- Location: Charlotte County, Virginia
- Nearest town: Drakes Branch
- Coordinates: 36°59′32″N 78°38′54″W﻿ / ﻿36.9921°N 78.6483°W
- Area: 5,688 acres (23.02 km^{2})
- Established: 2021
- Governing body: Virginia Department of Forestry

= Charlotte State Forest =

State forest in Virginia, United States

Charlotte State Forest is a 5688 acre state forest located in Charlotte County, Virginia near the town of Drakes Branch.

==History==
The forest was formerly owned by Thomas B. Stanley, governor of the Commonwealth of Virginia from 1954 to 1958. Prior to its acquisition by The Conservation Fund in 2019, the land was owned by the Stanley Land and Lumber Corporation, which harvested timber to make furniture.
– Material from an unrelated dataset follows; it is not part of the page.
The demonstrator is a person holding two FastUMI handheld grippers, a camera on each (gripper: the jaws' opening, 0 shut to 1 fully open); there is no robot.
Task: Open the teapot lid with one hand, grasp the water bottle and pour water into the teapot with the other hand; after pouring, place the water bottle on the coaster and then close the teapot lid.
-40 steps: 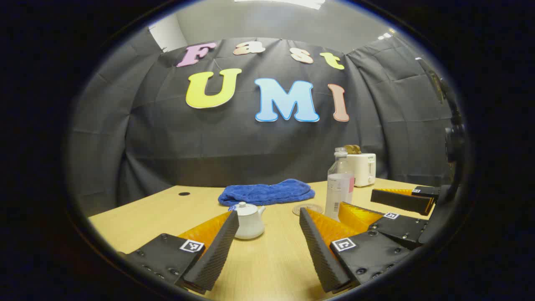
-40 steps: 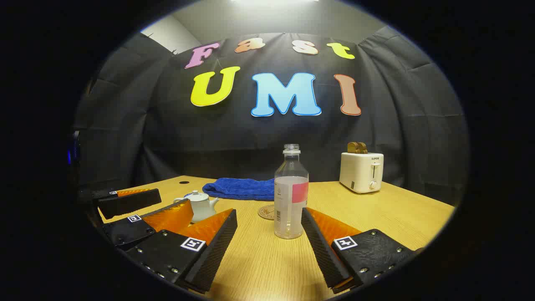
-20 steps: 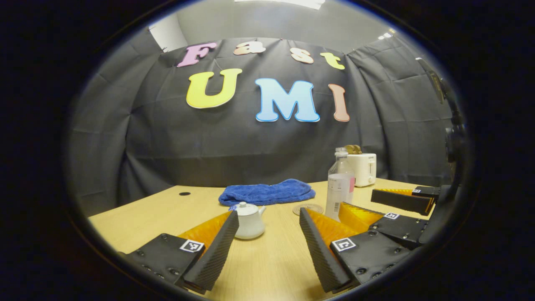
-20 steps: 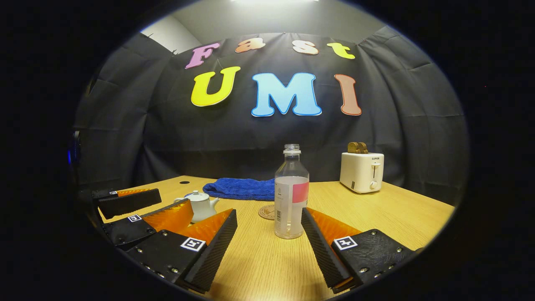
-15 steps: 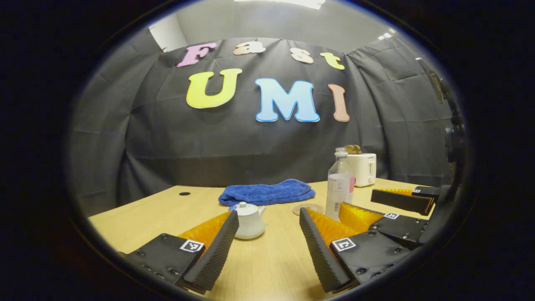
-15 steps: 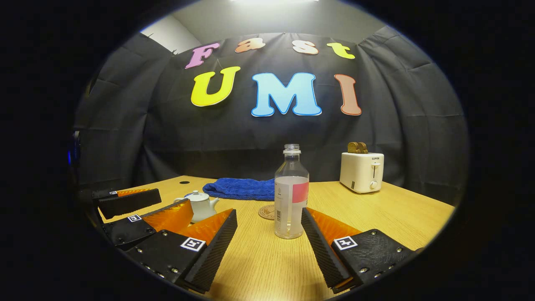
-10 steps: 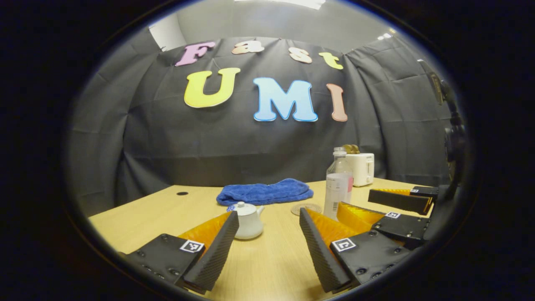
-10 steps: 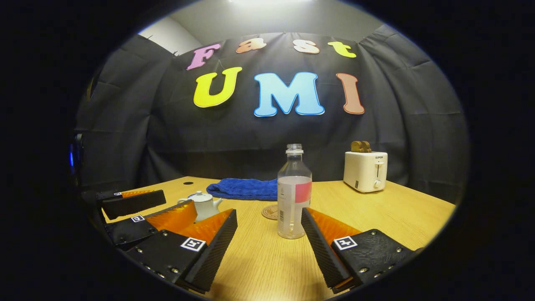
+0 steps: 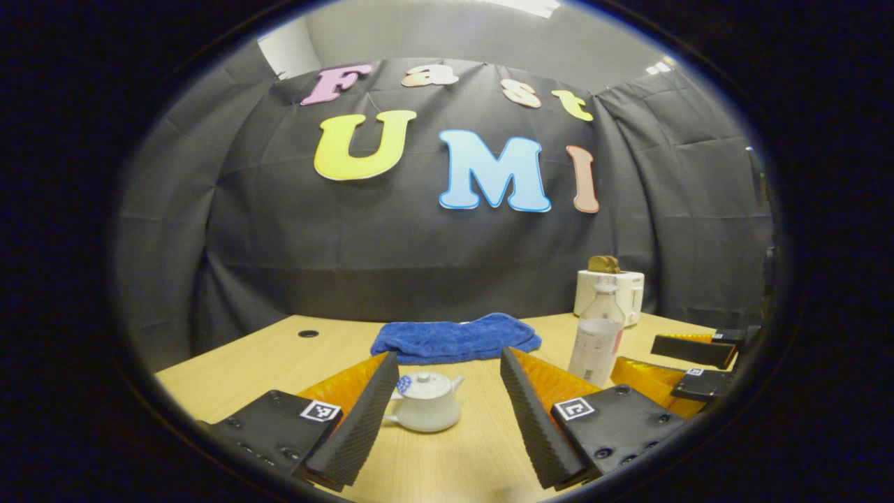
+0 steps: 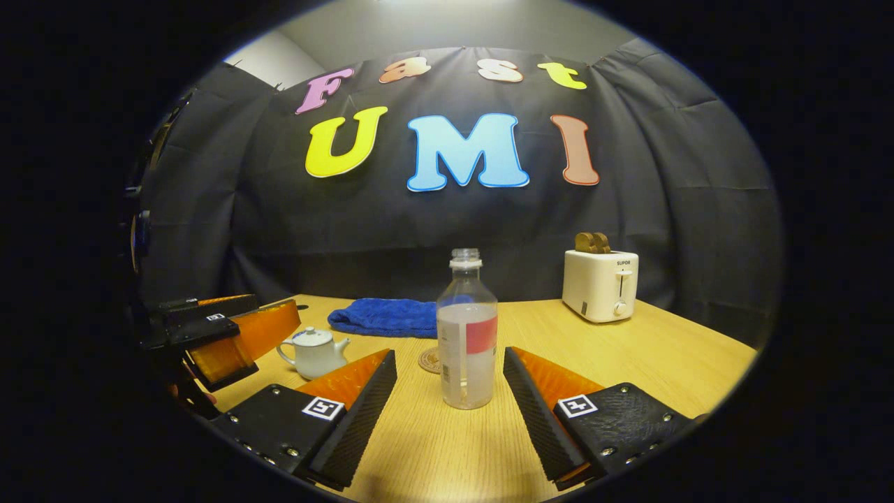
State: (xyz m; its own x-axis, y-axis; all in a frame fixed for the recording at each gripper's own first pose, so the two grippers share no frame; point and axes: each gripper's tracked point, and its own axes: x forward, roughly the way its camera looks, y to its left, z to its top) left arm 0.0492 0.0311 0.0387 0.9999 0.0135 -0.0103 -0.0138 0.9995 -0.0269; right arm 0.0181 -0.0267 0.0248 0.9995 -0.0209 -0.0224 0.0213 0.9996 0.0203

It was transferred from The Conservation Fund to the Virginia Department of Forestry (VDOF) in late 2020 and officially dedicated as a state forest by Governor Ralph Northam on .

==Description==
Located off Saxkey Road, a Virginia Scenic Byway, the area includes portions along 13 miles of the Roanoke Creek and Wards Ford Creek, tributaries of the Roanoke River. The forest offers critical habitat for the endangered northern long-eared bat (Myotis septentrionalis) and the riparian areas provide undisturbed nesting and foraging habitat for waterfowl. Traditional outdoor recreation activities such as hiking, fishing, and birdwatching are available for visitors. The forest will continue to be sustainably harvested for timber.